Zgodnie z rekomendacją SII, już za trzy tygodnie banki powinny umożliwić osobom posiadającym walutowe kredyty hipoteczne spłatę rat bezpośrednio w walucie. Choć dzięki temu kredytobiorcy będą mogli zmniejszyć wysokość płaconych rat, to najprawdopodobniej wielu z nich z tej możliwości nie skorzysta. Zmiana jest bowiem kosztowna, a późniejsza spłata w walucie dość uciążliwa.
Zmianą sposobu spłaty kredytu zwykle wymaga podpisania aneksu do umowy kredytowej i opłacenia prowizji. Za przygotowanie aneksu banki każą sobie płacić od 100 zł do 200 zł. Zmiana sposobu spłaty może się też wiązać z koniecznością zmiany rachunku powiązanego z kredytem. Tak jest np. w banku Millennium, gdzie taka operacja będzie kosztowała aż 500 zł. Klient nie będzie jednak płacił za aneks.
reklama
reklama
Nazwa banku | Wysokość opłaty |
Bank Millennium* | 500 zł |
Kredyt Bank | 200 zł |
PKO BP** | 150 zł |
ING BŚ | 100 zł |
BZ WBK | 100 zł |
* Opłata za zmianę konta powiązanego z kredytem
** Aneksy dotyczą umów zawartych przed 15 lutego 2004 r.
Do obsługi kredytu może służyć tzw. rachunek techniczny albo zwykły ROR, z którego bank ściąga ratę. Jeżeli klient posiada w banku, w którym zaciągną kredyt również ROR, a bank prowadzi obsługę kasową, nie powinno być problemu z wpłatą gotówkową na poczet raty kredytu. Jeżeli natomiast klient posiada wyłącznie rachunek techniczny w banku, który udzielił kredytu, bank ten raczej będzie wymagał spłaty raty w formie przelewu z innego banku.

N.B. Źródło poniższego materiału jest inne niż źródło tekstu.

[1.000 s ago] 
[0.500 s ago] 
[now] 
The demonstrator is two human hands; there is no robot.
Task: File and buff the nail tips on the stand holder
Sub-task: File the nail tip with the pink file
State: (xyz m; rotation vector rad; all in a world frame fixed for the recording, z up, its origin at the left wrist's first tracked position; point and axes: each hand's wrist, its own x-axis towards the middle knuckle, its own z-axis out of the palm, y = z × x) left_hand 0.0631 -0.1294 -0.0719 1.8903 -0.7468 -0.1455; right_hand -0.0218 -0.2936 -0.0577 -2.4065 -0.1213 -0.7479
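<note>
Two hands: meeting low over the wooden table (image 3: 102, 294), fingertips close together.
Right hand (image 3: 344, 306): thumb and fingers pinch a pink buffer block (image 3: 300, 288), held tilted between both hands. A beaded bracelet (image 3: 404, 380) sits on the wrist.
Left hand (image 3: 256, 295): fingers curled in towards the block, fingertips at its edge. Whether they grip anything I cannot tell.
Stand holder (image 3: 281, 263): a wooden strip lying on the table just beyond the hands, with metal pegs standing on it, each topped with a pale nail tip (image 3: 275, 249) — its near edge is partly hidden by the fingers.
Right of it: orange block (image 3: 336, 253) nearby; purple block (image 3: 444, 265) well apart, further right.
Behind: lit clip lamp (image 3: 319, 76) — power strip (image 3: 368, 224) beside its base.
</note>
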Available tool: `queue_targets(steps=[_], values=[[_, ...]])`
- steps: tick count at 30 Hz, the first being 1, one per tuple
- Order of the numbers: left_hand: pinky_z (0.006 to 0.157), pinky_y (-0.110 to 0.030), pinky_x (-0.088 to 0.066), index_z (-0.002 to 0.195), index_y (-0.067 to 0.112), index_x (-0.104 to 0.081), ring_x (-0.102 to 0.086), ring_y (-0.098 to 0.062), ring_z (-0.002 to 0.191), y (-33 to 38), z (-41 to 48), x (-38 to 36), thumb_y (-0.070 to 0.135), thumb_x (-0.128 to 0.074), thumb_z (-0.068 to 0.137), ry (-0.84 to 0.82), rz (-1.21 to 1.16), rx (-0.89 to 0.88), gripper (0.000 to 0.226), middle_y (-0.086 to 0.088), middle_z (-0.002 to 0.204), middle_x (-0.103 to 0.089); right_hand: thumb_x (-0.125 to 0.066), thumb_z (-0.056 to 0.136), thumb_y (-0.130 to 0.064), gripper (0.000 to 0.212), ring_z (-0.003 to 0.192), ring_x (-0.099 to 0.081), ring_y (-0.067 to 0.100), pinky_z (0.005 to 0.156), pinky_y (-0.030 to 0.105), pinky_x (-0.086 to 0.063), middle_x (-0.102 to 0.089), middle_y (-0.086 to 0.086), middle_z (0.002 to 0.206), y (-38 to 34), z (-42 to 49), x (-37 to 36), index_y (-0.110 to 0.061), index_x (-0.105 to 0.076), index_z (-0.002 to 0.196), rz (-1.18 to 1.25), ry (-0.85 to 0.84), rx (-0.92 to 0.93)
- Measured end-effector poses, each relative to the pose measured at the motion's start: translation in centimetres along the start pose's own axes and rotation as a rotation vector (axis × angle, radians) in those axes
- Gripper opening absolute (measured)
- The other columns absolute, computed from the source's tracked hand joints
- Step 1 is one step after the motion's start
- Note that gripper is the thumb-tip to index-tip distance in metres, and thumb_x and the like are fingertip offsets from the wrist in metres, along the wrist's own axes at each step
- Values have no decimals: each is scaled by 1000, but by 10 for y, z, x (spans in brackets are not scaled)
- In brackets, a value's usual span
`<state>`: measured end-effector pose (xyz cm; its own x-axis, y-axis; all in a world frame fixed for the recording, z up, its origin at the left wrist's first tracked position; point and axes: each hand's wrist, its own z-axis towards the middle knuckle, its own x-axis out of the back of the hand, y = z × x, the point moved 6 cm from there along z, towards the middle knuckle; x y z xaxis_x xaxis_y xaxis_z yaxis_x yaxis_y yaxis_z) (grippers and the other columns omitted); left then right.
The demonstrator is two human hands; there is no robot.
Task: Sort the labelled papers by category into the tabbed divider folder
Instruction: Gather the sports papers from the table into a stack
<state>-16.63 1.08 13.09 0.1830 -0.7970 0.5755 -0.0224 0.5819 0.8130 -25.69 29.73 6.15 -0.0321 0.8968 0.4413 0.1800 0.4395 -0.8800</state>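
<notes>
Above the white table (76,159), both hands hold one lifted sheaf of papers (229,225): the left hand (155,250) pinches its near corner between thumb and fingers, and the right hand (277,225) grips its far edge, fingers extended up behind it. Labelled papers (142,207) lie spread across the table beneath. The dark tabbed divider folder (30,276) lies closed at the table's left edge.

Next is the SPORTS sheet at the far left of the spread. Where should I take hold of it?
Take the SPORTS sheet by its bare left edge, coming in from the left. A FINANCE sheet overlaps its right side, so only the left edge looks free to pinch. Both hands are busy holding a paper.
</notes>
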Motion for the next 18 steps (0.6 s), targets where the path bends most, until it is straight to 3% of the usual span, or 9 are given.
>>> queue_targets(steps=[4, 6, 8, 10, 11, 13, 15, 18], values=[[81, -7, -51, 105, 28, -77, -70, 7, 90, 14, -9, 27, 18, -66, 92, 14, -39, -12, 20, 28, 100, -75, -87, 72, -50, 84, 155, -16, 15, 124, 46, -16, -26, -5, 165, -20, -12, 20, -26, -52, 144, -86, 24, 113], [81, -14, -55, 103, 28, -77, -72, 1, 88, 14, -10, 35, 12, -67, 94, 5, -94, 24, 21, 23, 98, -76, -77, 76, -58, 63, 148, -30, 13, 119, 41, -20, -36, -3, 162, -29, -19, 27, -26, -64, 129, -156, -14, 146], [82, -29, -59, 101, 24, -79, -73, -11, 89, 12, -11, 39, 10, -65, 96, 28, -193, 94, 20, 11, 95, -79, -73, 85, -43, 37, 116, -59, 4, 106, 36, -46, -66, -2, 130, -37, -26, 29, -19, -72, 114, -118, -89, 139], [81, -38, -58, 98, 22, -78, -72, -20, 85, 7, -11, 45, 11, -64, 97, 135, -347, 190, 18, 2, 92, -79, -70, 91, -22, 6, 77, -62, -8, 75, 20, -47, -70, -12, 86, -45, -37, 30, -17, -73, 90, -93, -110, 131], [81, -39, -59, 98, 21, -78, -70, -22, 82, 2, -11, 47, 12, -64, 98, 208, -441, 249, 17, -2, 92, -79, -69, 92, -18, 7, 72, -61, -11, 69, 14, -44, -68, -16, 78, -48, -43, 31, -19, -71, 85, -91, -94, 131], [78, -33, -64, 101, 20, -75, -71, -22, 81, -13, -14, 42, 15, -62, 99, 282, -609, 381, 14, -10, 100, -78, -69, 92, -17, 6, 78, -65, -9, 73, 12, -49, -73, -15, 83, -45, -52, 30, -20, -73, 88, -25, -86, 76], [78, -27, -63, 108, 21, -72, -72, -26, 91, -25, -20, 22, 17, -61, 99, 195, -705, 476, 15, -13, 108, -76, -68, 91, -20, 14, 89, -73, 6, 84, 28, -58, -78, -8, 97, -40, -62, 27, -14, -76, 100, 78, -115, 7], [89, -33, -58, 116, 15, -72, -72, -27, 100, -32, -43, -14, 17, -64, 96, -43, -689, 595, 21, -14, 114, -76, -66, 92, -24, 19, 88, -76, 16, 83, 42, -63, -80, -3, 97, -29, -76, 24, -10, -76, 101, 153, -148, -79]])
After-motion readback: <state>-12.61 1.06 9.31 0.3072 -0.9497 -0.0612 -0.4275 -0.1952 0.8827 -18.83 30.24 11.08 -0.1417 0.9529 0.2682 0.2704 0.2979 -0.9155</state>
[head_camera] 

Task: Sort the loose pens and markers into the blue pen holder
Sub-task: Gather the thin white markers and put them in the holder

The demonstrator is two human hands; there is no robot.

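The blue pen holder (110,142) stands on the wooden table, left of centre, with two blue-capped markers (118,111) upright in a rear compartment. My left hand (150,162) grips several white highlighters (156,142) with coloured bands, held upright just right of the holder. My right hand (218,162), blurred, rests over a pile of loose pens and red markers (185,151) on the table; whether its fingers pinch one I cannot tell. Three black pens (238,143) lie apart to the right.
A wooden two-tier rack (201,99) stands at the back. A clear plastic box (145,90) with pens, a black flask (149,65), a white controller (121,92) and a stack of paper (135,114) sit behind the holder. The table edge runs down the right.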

Tak jest w przypadku kredytów w złotych.
Sytuacja jest bardziej skomplikowana w przypadku kredytów walutowych. W większości banków nie ma możliwości ani wpłaty gotówkowej, ani przelewu w walucie. Jeżeli klient ma w banku kredytującym ROR – bank pobiera z niego równowartość w złotych raty kredytowej. Jeżeli natomiast klient ma tylko rachunek techniczny, przelewa na niego odpowiednią kwotę w złotych.
Od początku lipca banki będą zobowiązane przyjąć walutę albo w postaci gotówki, albo przelewu. Środki będą trafiać albo na rachunek techniczny, albo walutowy. Większość banków nie podjęło jeszcze decyzji w tej kwestii, choć zostało już bardzie niewiele czasu – wynika z badania przeprowadzonego Expandera.
Na pewno wiadomo, że wpłat gotówkowych nie będą przyjmować DnB Nord, GE Money Bank, Dominet Banku oraz mBank. W rezultacie spłata w tych bankach będzie możliwa jedynie poprzez dokonanie przelewu walutowego z innego banku. I tu pojawia się problem, gdyż przelew walutowy może kosztować od kilkudziesięciu do nawet 200 zł plus ewentualne koszty prowadzenia konta walutowego.